* **Work order**
Set down every entry again word for word, please, but skip the pictures.

* **Information given**

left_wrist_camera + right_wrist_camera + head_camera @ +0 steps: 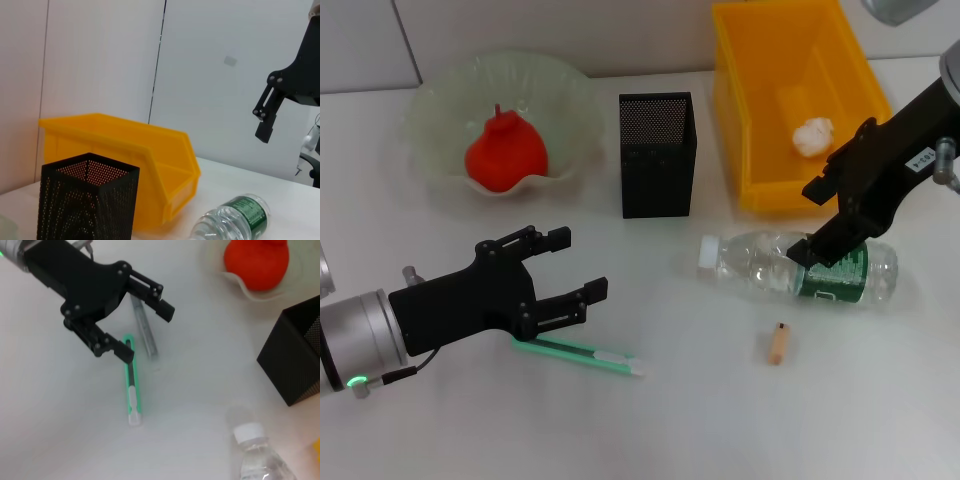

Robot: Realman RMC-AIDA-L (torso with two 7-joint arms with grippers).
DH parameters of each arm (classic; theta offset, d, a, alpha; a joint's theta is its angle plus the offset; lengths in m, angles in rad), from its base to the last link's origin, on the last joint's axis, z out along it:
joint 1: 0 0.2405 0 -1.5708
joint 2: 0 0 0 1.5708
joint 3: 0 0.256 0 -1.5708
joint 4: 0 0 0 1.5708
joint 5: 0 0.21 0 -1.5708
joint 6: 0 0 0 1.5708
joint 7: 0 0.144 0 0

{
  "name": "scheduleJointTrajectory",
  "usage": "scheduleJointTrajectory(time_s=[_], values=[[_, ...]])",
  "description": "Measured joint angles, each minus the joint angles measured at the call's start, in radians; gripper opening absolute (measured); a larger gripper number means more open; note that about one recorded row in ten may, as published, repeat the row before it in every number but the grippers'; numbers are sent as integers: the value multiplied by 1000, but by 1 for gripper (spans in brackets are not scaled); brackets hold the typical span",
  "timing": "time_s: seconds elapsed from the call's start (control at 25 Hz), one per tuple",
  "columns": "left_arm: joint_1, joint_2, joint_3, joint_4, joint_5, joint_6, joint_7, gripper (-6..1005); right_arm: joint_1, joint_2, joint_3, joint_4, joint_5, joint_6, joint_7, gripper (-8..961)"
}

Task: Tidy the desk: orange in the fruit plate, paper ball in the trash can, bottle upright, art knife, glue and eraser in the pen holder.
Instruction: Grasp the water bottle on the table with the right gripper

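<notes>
The orange (505,152) sits in the fruit plate (440,110) at the back left. The paper ball (812,135) lies in the yellow trash can (740,120). The bottle (770,265) lies on its side, white cap pointing left. My right gripper (810,222) is open just above its green-label end. My left gripper (578,265) is open and empty, just above the mint-green art knife (582,352), which lies flat. The black mesh pen holder (658,155) stands mid-table. In the right wrist view, a grey stick (145,335) lies next to the knife (131,395).
A small tan cylinder (777,343) lies in front of the bottle. The trash can (125,165) stands close to the right of the pen holder (87,205). The bottle (235,217) lies in front of both.
</notes>
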Motion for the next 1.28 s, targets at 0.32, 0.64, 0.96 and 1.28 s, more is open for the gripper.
scheduleJointTrajectory(time_s=[0.32, 0.64, 0.96, 1.28], values=[[0, 0, -1, -12, 0, 2, 0, 804, -36, 12, -28, 11, -44, 56, -174, 777], [-2, -1, -4, -18, 0, -5, -9, 804, -138, 12, -156, 52, -109, 245, -276, 778], [-2, -2, -9, -27, -9, -7, -10, 803, -143, 12, -156, 142, -139, 331, -258, 778], [-5, -1, -9, -26, -9, -12, -22, 803, -141, 13, -157, 182, -154, 375, -261, 778]])
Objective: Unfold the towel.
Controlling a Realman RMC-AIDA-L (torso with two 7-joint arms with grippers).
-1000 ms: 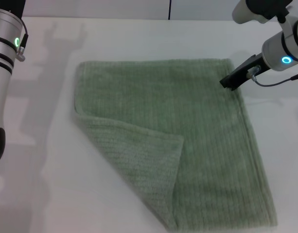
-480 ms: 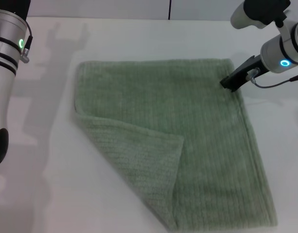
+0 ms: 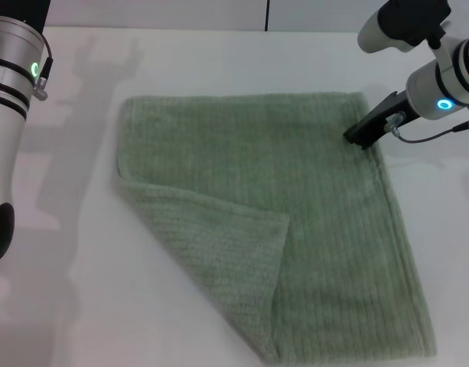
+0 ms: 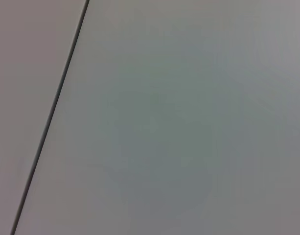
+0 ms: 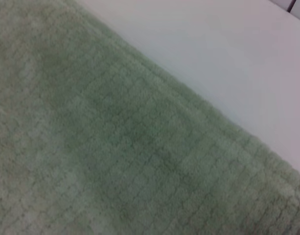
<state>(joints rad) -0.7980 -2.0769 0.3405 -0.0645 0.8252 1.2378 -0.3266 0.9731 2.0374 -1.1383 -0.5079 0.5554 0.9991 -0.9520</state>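
Note:
The pale green towel (image 3: 311, 199) lies flat on the white table (image 3: 66, 306), with its near left corner (image 3: 226, 252) folded over onto the middle. My right gripper (image 3: 362, 136) sits low at the towel's far right corner, right by the hem. The right wrist view is filled with the towel's ribbed cloth (image 5: 110, 147) and its edge against the table. My left arm (image 3: 8, 99) stands off the towel at the left side; the left wrist view holds only bare table (image 4: 189, 122).
A dark seam (image 3: 266, 15) splits the surface behind the table's far edge. A thin cable (image 3: 429, 134) loops off the right wrist. Bare table lies all around the towel.
The right gripper has shifted slightly toward the towel's far right corner. The left arm has barely moved. The towel lies as before.

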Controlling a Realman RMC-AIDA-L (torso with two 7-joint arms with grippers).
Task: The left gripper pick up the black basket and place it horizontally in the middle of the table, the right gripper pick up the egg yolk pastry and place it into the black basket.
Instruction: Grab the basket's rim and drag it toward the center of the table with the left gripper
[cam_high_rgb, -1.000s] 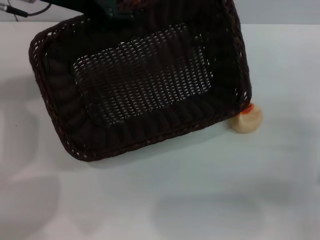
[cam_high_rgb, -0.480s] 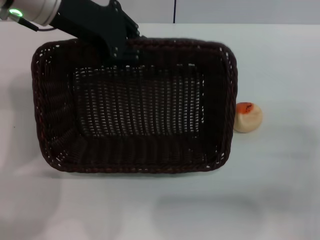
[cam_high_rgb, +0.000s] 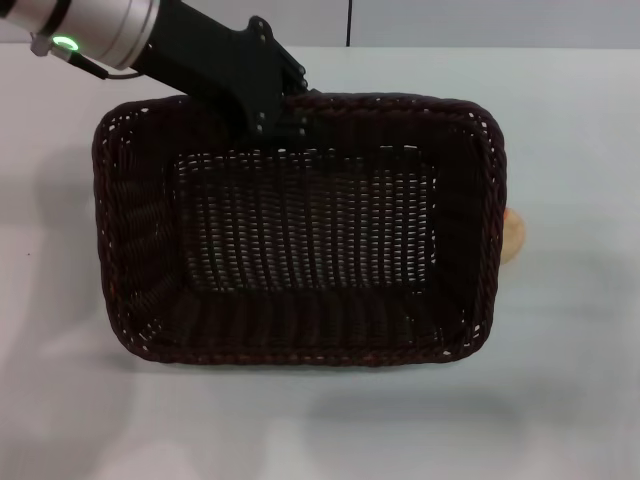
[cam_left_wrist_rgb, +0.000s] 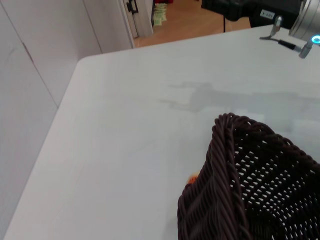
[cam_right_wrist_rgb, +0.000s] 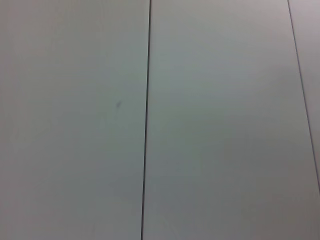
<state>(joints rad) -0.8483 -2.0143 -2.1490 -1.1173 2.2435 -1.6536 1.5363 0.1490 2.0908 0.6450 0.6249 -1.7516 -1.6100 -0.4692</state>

* **Answer**
left_wrist_camera + right_wrist_camera + head_camera @ +0 steps: 

Robot: Realman RMC-AIDA-L (torso with two 7-joint arms with grippers).
DH parameters of each arm (classic; theta offset, d, a, alpha; a joint's theta is its angle plus the offset; lengths in m, angles in rad), from its base to the last link's origin, on the last joint's axis, z out along it:
joint 1: 0 0.2405 0 -1.5708
joint 2: 0 0 0 1.5708
joint 3: 0 0.256 0 -1.5708
joint 4: 0 0 0 1.5708
joint 5: 0 0.21 0 -1.5708
joint 6: 0 0 0 1.5708
joint 7: 0 0.144 0 0

{
  "name": "scheduleJointTrajectory",
  "usage": "scheduleJointTrajectory(time_s=[_], values=[[_, ...]])",
  "description": "Measured joint angles, each minus the joint angles measured at the call's start, in radians; gripper opening absolute (measured); a larger gripper number means more open; note that about one recorded row in ten may, as published, repeat the row before it in every number but the grippers'; numbers are sent as integers: the value multiplied by 1000, but by 1 for gripper (spans in brackets are not scaled); brackets hold the typical span",
  "timing": "time_s: seconds elapsed from the call's start (control at 25 Hz), one per tuple",
  "columns": "left_arm: joint_1, joint_2, joint_3, joint_4, joint_5, joint_6, joint_7, gripper (-6..1005); right_arm: joint_1, joint_2, joint_3, joint_4, joint_5, joint_6, joint_7, gripper (-8..961)"
}

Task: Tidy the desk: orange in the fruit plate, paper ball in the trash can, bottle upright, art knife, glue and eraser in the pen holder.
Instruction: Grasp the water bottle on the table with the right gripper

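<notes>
The orange (505,152) sits in the fruit plate (440,110) at the back left. The paper ball (812,135) lies in the yellow trash can (740,120). The bottle (770,265) lies on its side, white cap pointing left. My right gripper (810,222) is open just above its green-label end. My left gripper (578,265) is open and empty, just above the mint-green art knife (582,352), which lies flat. The black mesh pen holder (658,155) stands mid-table. In the right wrist view, a grey stick (145,335) lies next to the knife (131,395).
A small tan cylinder (777,343) lies in front of the bottle. The trash can (125,165) stands close to the right of the pen holder (87,205). The bottle (235,217) lies in front of both.
</notes>
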Motion for the next 1.28 s, targets at 0.32, 0.64, 0.96 and 1.28 s, more is open for the gripper.
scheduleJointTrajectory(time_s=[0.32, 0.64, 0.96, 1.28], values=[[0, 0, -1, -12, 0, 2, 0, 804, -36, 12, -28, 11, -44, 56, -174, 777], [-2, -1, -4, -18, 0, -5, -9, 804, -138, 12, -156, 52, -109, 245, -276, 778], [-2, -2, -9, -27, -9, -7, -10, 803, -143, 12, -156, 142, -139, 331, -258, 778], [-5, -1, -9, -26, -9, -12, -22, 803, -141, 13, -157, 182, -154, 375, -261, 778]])
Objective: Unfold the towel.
Controlling a Realman RMC-AIDA-L (torso with two 7-joint arms with grippers).
-1000 ms: 
-480 ms: 
+0 ms: 
+0 ms: 
+0 ms: 
<state>(joints rad) -0.7980 -2.0769 0.3405 -0.0645 0.8252 1.2378 -0.3266 0.9731 2.0374 -1.1383 -0.5079 0.5554 0.9991 -0.9520</state>
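Note:
The pale green towel (image 3: 311, 199) lies flat on the white table (image 3: 66, 306), with its near left corner (image 3: 226, 252) folded over onto the middle. My right gripper (image 3: 362, 136) sits low at the towel's far right corner, right by the hem. The right wrist view is filled with the towel's ribbed cloth (image 5: 110, 147) and its edge against the table. My left arm (image 3: 8, 99) stands off the towel at the left side; the left wrist view holds only bare table (image 4: 189, 122).
A dark seam (image 3: 266, 15) splits the surface behind the table's far edge. A thin cable (image 3: 429, 134) loops off the right wrist. Bare table lies all around the towel.
The right gripper has shifted slightly toward the towel's far right corner. The left arm has barely moved. The towel lies as before.
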
Controlling a Realman RMC-AIDA-L (torso with two 7-joint arms with grippers).
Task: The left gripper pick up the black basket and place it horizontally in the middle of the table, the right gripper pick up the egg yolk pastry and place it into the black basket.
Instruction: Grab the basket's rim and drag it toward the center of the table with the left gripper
[cam_high_rgb, -1.000s] 
[cam_high_rgb, -0.480s] 
[cam_high_rgb, +0.000s] 
[cam_left_wrist_rgb, +0.000s] 
[cam_right_wrist_rgb, +0.000s] 
<state>(joints rad) -0.8483 -2.0143 -2.1490 -1.1173 2.2435 -1.6536 1.5363 0.1490 2.0908 0.6450 0.6249 -1.7516 -1.6100 -0.4692</state>

No more output remains.